Buttigieg critica la concezione di società civile
attribuita a Gramsci prevalente nel mondo anglofono, fondata sulla concezione binaria Stato/non Stato
tipica della tradizione liberale ma - sottolinea
giustamente Buttigieg - estranea a Gramsci, che col concetto di «Stato integrale» vede invece
come un unico filo di potere attraversi e unisca dialetticamente
entrambi. Non solo, Buttigieg mostra come l'analisi gramsciana trovi una riprova proprio negli States di oggi, dove le
forze conservatrici agiscono per formare l'opinione pubblica nella società
civile in tutt'uno con la loro azione nelle
amministrazioni repubblicane. Analogamente fa Green per il concetto molto
diffuso di «subalterno», che viene da Gramsci e che grande fortuna ha avuto a partire dall'uso
che ne ha fatto in India la scuola che annovera Ranajit
Guha e Gayatri Spivak. Proprio con la Spivak
polemizza l'autore fin dal titolo inglese del saggio - purtroppo non conservato
nella traduzione italiana - Gramsci cannot speak, contrapposto al
celebre scritto della Spivak Can the subaltern speak? L'accusa che
egli rivolge alla celebre traduttrice in inglese di Derrida è quella di aver stravolto il concetto gramsciano, astraendolo dal contesto di lotta per
l'egemonia in cui era immesso. Green ci fa capire come Gramsci
sia stato letto in modo incompleto, e spesso
frainteso, da quegli studiosi che non conoscono l'italiano.
Insomma,
anche il panorama degli studi gramsciani fuori
d'Italia è estremamente variegato. Non è solo nel
nostro paese che è viva l'attenzione al testo e al
contesto storico-culturale, anche se da noi gli studi
gramsciani hanno fortemente privilegiato questo
versante. Non necessariamenti questi «due mondi»

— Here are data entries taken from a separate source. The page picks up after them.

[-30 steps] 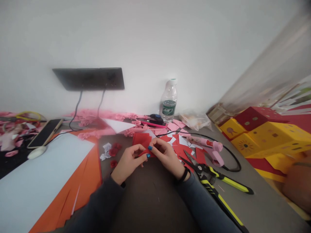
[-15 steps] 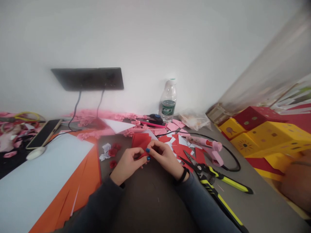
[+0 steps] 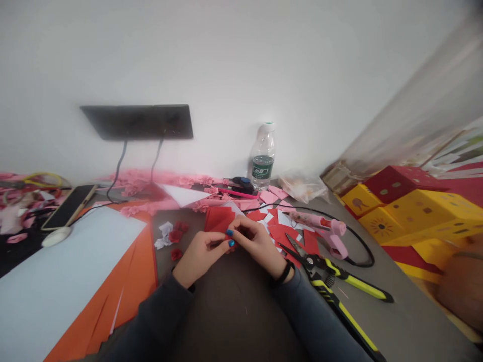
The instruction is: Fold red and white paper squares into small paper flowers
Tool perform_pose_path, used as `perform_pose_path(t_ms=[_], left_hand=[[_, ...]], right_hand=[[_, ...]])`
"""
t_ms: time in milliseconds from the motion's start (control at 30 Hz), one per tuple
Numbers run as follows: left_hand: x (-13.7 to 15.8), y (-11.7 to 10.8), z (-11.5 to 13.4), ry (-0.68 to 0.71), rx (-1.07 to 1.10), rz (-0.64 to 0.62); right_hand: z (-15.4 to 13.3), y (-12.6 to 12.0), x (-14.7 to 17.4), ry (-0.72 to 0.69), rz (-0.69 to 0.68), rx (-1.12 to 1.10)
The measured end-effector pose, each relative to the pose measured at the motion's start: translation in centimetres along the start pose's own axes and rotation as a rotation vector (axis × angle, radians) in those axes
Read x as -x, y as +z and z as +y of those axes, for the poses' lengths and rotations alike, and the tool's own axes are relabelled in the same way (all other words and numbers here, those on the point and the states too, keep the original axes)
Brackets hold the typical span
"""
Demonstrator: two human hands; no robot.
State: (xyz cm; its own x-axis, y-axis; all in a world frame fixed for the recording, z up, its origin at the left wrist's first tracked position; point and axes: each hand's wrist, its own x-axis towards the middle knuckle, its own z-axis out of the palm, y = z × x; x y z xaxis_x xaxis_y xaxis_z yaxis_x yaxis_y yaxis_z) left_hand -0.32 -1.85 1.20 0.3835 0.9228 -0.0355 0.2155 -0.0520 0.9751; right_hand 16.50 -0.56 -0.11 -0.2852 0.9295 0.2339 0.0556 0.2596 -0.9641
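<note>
My left hand and my right hand meet over the near middle of the table. Thumbs and fingertips of both are pinched together on a small piece of red paper, mostly hidden by the fingers. Just behind them lies a stack of red paper. Left of my left hand sit small red paper flowers and white crumpled paper pieces. Cut red paper scraps spread beyond my right hand. Shears with yellow-black handles lie open beside my right wrist.
A pink glue gun with a black cord rests at right. Behind stand a water bottle and pink paper flowers. White sheets over orange paper cover the left. Yellow and red boxes stand far right.
My left fingers have shifted slightly around the red paper, and less of it shows between the hands. My right hand stays nearly in place.
</note>
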Motion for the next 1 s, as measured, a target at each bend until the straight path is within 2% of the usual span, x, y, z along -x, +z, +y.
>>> perform_pose_path(t_ms=[200, 367, 533, 1000], left_hand=[[-0.20, -0.03, -0.64, -0.113, 0.201, 0.125], [-0.27, 0.25, -0.66, -0.085, 0.271, 0.136], [-0.25, 0.61, -0.38, -0.055, 0.255, 0.106], [-0.47, 0.24, -0.51, -0.136, 0.483, 0.213]], right_hand=[[-0.41, 0.13, 0.26, -0.194, 0.262, 0.247], [-0.26, 0.66, 0.54, -0.199, 0.177, 0.309], [-0.01, 0.83, 0.47, -0.192, 0.181, 0.355], [-0.03, 0.07, 0.21, -0.150, 0.112, 0.086]])
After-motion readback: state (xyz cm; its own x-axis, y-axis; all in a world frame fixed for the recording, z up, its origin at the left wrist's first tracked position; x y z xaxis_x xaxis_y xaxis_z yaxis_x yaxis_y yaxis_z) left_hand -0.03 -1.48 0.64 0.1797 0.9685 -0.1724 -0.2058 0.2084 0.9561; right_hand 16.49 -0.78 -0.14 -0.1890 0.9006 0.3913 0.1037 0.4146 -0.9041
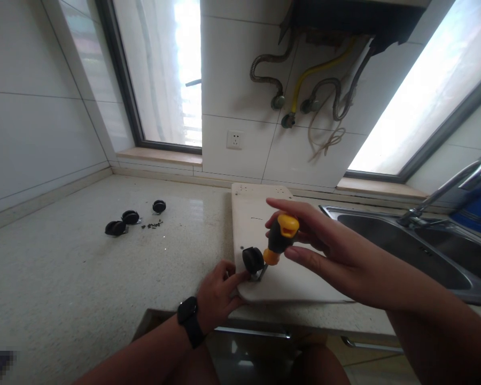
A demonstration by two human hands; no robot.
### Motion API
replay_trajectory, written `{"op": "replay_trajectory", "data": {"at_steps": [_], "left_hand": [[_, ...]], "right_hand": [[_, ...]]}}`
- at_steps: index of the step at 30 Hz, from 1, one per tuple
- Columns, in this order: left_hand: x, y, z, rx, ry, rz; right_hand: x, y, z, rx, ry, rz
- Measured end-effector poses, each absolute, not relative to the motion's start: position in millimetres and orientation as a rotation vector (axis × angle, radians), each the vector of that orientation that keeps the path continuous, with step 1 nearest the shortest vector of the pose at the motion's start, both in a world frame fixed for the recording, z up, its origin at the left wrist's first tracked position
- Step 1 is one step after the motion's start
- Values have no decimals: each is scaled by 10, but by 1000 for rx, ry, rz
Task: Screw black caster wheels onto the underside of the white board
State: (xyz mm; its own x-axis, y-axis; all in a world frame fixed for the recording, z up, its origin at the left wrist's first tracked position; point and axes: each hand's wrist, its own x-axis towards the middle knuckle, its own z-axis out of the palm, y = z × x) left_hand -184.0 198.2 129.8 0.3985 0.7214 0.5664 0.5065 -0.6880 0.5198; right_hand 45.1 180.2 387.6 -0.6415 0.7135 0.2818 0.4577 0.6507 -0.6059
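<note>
A black caster wheel [253,259] with a metal base stands on the near left corner of a pale board [304,275]. My left hand [220,289], with a black watch on the wrist, is closed at that corner, its fingertips pressed on the caster's base and the board's edge. My right hand [324,240] has its thumb and fingers around the handle of a yellow and black screwdriver [281,235], the index finger stretched out. The screwdriver's shaft points down at the caster's base. Its tip and any screw under it are too small to make out.
Several more black casters [130,216] lie on the speckled counter [76,278] at left, beside a scatter of small dark screws [153,225]. A steel sink [401,251] with a faucet [444,192] is at right. Hoses [304,80] hang on the tiled wall above a socket [235,140].
</note>
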Motion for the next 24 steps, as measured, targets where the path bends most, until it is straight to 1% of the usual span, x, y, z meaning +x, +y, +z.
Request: {"op": "replay_trajectory", "data": {"at_steps": [14,20,24], "left_hand": [[-1835,1996,1326,2369,1056,1216],[-1835,1999,1301,2367,1065,1203],[-1829,1991,1298,2362,1060,1210]], "right_hand": [[332,1785,3816,-1152,-2107,318],[273,1776,3809,-1223,-2012,270],[286,1804,3782,-1249,-1981,292]]}}
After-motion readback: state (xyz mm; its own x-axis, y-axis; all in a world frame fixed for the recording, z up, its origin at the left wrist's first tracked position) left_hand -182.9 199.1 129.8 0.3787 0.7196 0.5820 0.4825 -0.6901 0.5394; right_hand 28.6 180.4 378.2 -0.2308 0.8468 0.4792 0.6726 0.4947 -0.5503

devono essere intesi come contrapposti: il reciproco ascolto è anzi necessario
perché si impari da una parte a usare Gramsci senza tradirlo, e dall'altra a studiare Gramsci senza farne un fossile, un «classico» del tutto
estraneo alla politica e alla lotta per l'egemonia che egli non solo teorizzò,
ma cercò anche sempre di portare avanti in prima persona.